La signalisation Wnt non canonique est une voie conservée de manière évolutive qui régule l’organisation des filaments cellulaires et la migration directionnelle. Cette voie a été impliquée dans de multiples processus biologiques, y compris la morphogenèse des tissus embryonnaires 1,2,3, l’angiogenèse lymphatique et vasculaire 4,5,6,7, et la croissance du cancer et les métastases 8,9,10 . Au niveau cellulaire, la signalisation Wnt non canonique est réalisée par le biais d’interactions paracrines coordonnées entre les cellules émettrices et réceptrices de signaux. Ces interactions se produisent fréquemment entre des cellules de lignées ou de types différents et impliquent un réseau moléculaire diversifié qui comprend jusqu’à 19 ligands et plusieurs récepteurs, corécepteurs et effecteurs de transduction du signal en aval11. Pour compliquer davantage ce processus de signalisation, des études antérieures ont montré que les combinaisons ligand-récepteur peuvent varier d’une manière dépendante du contexte et des tissus 12,13, et que les mêmes ligands sources qui conduisent la signalisation Wnt non canonique dans les cellules réceptrices de signaux peuvent être produits par plusieurs types de cellules émettrices de signaux 14,15 . Compte tenu de la complexité cellulaire et moléculaire associée à la signalisation Wnt non canonique, la capacité d’étudier des mécanismes individuels et cliniquement pertinents in vivo a été limitée.
Des tentatives ont été faites pour étudier la signalisation Wnt non canonique en utilisant des techniques de culture cellulaire in vitro.
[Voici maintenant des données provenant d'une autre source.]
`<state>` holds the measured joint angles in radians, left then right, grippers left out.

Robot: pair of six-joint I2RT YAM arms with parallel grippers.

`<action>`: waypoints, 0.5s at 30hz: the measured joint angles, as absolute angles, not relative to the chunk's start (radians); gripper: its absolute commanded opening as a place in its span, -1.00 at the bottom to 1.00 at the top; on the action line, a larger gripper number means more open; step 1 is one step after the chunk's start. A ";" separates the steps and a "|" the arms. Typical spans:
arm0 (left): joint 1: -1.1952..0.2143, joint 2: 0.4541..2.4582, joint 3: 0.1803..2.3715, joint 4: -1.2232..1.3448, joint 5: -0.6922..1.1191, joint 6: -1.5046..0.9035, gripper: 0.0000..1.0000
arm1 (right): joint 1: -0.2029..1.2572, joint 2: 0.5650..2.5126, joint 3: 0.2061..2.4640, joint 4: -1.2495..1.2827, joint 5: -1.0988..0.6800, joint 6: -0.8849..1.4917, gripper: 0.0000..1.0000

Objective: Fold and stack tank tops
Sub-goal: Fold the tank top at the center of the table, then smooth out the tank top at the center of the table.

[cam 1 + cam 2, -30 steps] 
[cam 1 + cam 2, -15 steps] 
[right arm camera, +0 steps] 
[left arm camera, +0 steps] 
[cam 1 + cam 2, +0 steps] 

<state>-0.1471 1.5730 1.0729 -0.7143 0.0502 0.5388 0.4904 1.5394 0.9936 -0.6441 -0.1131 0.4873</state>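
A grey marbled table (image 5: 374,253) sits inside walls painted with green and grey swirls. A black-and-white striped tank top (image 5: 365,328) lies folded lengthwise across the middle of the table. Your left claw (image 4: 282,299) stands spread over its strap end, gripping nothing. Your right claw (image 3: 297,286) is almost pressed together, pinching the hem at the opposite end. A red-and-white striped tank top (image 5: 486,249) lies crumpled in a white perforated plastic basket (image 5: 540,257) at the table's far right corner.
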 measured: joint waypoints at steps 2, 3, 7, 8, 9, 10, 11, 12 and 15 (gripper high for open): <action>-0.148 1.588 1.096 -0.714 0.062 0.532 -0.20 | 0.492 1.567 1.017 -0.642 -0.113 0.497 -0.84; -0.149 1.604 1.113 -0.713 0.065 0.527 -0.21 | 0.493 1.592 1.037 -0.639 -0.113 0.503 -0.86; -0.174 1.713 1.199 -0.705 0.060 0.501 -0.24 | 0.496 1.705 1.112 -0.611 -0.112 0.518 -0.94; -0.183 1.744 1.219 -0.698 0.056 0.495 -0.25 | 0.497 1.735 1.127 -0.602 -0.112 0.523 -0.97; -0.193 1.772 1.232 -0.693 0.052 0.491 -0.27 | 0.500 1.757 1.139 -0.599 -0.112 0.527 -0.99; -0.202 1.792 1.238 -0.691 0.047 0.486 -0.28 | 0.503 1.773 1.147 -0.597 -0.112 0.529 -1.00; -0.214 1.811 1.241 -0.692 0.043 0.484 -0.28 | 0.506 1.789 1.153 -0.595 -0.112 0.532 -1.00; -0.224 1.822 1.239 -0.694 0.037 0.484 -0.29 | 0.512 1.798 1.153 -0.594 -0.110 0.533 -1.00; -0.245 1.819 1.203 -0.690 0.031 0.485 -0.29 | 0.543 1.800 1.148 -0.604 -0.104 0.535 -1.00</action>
Par exemple, des essais de cicatrisation effectués dans des monocouches cellulaires ont été utilisés pour évaluer fonctionnellement la migration directionnellecellulaire 4,16,17,18,19. Des techniques d’immunomarquage ont été utilisées pour effectuer des analyses spatiales de l’expression des protéines de surface afin d’évaluer les changements non canoniques induits par Wnt dans la morphologie cellulaire 7,10, l’architecture et la polarisation asymétrique18,19,20. Bien que ces approches aient fourni des outils importants pour caractériser les phénotypes liés au Wnt dans les cellules réceptrices de signaux, l’absence de composants d’envoi de signaux dans ces protocoles limite leur capacité à modéliser avec précision les mécanismes de signalisation paracrine observés in vivo. En conséquence, il reste un besoin critique de développer des systèmes in vitro qui permettent une évaluation robuste et reproductible des interactions de signalisation paracrine entre les cellules émettrices et réceptrices de la voie Wnt non canonique, en particulier celles de différents types de cellules.
À cette fin, l’objectif principal de cette étude était d’établir un protocole pour modéliser les interactions paracrines non canoniques de signalisation Wnt in vitro. Nous avons développé un système de coculture sans contact qui récapitule les composants d’envoi et de réception de signaux de ces interactions et permet l’utilisation d’approches moléculaires, génétiques ou pharmacologiques standard pour étudier indépendamment les mécanismes ligand-récepteur spécifiques dans la voie Wnt non canonique. Les mécanismes de signalisation Wnt médiée par NCC ont été examinés dans des myoblastes utilisant des lignées cellulaires murines établies. Comme preuve de principe, ce modèle a été utilisé pour corroborer les résultats d’études in vivo antérieures chez la souris qui impliquent l’axe Wnt5a-ROR2 comme voie de signalisation Wnt non canonique pertinente entre les NCC 21 et les progéniteurs de cardiomyoblastesSHF 3,22,23.